Yes, Ewert’s paper states:
Figure 5 shows the tree used for the common descent model of JavaScript applications. The process used to determine this tree is described in the Methods sections. It involves trying many possible trees to determine the tree which gives the best fit of the data to the tree model. Figure 6 shows a simplified version of the true dependency graph for these same applications. The colors correspond to frameworks. A framework is a module that provides the basic tools necessary to build an application. It is like a module that defines a body plan shared amongst several species. Each individual species builds on this basic plan to define the actual species. A framework will contain a large amount of code, consequently an application will share much code with other applications which use the same framework.

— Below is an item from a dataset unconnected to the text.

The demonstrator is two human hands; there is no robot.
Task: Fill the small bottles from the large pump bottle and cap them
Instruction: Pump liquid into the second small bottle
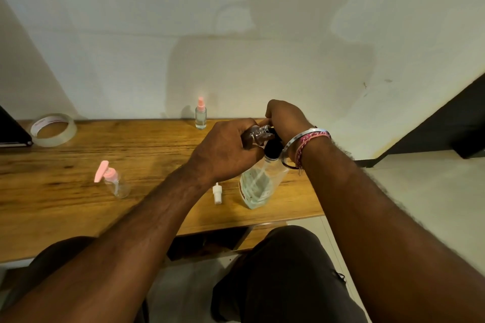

Upon inspection, we can see that the tree is actually reflecting the reality of the dependency graph. In the tree, applications using the same framework tend to cluster together, due to the shared code. However, applications which share non-framework modules are put closer together in an attempt to explain that reuse. The applications using the angular2 framework (tan) are oddly placed, branching out of the react based applications (pink). However, this is because hn-ng2 and react-news both use the large firebase module. Mamba, vim-awesome, and sound-redux are pulled closer to the root because they reuse the lodash and immutable modules which are also used by the angular applications (green). The tree is working to approximate the dependency graph.
It should be noted that Figure 6, which Ewert explicitly calls “a simplified version of the true dependency graph” looks nothing like a nest hierarchy.